Seanad debates

Wednesday, 19 November 2008

Housing (Miscellaneous Provisions) Bill 2008: Committee Stage

 

1:00 pm

Photo of Michael FinneranMichael Finneran (Roscommon-South Leitrim, Fianna Fail)

This amendment is not appropriate for inclusion in section 19. The section provides the general power for housing authorities to provide or manage the provision of social housing support and is essentially a restatement of section 56 of the Housing Act 1966. However, section 19 is more comprehensive with an updated power for housing authorities to provide what is now a broader range of social housing supports. It should also be read with section 10 which lists the broader range of housing supports, including specifically the provision of services for homeless people.

The proposed amendment seeks to include in subsection (4) a specific reference to the prevention and reduction of homelessness, but such an insertion is not appropriate to this subsection.
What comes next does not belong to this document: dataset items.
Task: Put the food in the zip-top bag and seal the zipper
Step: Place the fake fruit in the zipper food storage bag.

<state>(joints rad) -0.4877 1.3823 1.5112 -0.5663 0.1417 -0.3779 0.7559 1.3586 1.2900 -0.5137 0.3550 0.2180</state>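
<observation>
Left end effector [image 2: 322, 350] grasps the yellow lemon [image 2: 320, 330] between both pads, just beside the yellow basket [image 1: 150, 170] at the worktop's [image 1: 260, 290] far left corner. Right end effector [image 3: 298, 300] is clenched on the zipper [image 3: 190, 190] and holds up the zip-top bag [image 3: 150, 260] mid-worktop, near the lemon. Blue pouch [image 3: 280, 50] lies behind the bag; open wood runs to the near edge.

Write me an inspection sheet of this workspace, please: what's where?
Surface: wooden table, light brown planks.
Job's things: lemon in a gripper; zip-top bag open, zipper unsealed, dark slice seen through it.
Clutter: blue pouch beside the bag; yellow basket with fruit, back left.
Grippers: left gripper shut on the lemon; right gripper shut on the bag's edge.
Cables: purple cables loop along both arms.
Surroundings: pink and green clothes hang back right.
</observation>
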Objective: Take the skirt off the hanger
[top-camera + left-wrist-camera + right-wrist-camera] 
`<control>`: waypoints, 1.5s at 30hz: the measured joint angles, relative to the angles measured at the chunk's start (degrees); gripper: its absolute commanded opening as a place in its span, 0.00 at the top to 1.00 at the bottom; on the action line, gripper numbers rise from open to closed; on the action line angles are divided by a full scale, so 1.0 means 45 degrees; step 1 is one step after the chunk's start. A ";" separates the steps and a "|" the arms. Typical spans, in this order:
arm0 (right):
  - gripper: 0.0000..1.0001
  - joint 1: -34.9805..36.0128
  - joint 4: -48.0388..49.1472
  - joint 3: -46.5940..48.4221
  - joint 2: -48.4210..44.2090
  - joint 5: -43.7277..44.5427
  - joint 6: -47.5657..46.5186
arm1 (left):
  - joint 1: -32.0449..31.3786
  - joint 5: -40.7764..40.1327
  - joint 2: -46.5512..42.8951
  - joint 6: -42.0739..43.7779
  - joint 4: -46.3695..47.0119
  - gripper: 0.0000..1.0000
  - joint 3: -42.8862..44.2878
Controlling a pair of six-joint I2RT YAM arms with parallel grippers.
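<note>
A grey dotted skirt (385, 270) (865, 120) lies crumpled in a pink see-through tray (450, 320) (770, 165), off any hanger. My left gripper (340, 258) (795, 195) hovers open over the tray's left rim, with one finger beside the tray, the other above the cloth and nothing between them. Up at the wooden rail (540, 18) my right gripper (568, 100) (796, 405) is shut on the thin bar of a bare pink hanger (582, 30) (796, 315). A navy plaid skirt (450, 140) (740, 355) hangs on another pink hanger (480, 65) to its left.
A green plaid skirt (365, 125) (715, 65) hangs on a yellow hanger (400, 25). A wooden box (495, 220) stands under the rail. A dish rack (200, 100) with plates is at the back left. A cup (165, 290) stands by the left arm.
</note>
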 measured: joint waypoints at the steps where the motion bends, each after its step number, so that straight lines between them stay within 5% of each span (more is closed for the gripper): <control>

Section 19 deals with how the housing authority delivers support, not the objectives of that support in terms of targeted households. While earlier sections deal with powers — for example, to acquire or build dwellings — subsection (4) provides that, in carrying out its social housing support functions, a housing authority must have regard to its housing services plan, as set out in chapter 2, but in particular the need to counteract segregation between persons of different social backgrounds and to ensure that housing authorities provide an appropriate mix of dwelling types and sizes and tenure types. This is an important provision in ensuring, in particular, that estates built by housing authorities have a good mix of house types for different sizes of household and are not mono-tenure. We are moving away from large-scale, mono-tenure social housing estates and, therefore, this provision is an important component of the drive to build sustainable communities.

The housing services plan referred to provides the platform for the ultimate delivery of housing supports and the new assessment and allocation provisions in sections 20, 21 and 22 give practical effect to this planning. It is in this area that the priorities are set for tackling the needs of different groups, including the homeless.

Section 20 is the basis for the new assessment of need and provides regulatory powers to set eligibility criteria and to describe and classify need, which will include homelessness. Section 22 provides housing authorities with a new system to ensure a better fit between needs and resources and to respond, as far as possible, to the expressed preferences of individual households. Allocations can be made to particular classes of household. In certain circumstances, a housing authority can allocate a dwelling outside the scheme of letting priorities — for example, where a household is displaced due to a fire or flood, both relevant in the case of homelessness, or some other emergency.

Under the new approach, each authority will adopt a new allocation scheme, which will allow for local discretion within the national framework. In this way, it is hoped to strengthen the link between local needs and the subsequent provision of resources, as well as ensuring consistency in the way in which applicants for social housing are prioritised.

As the Bill deals more generally with the issue raised by the Senator, I ask him to withdraw this amendment.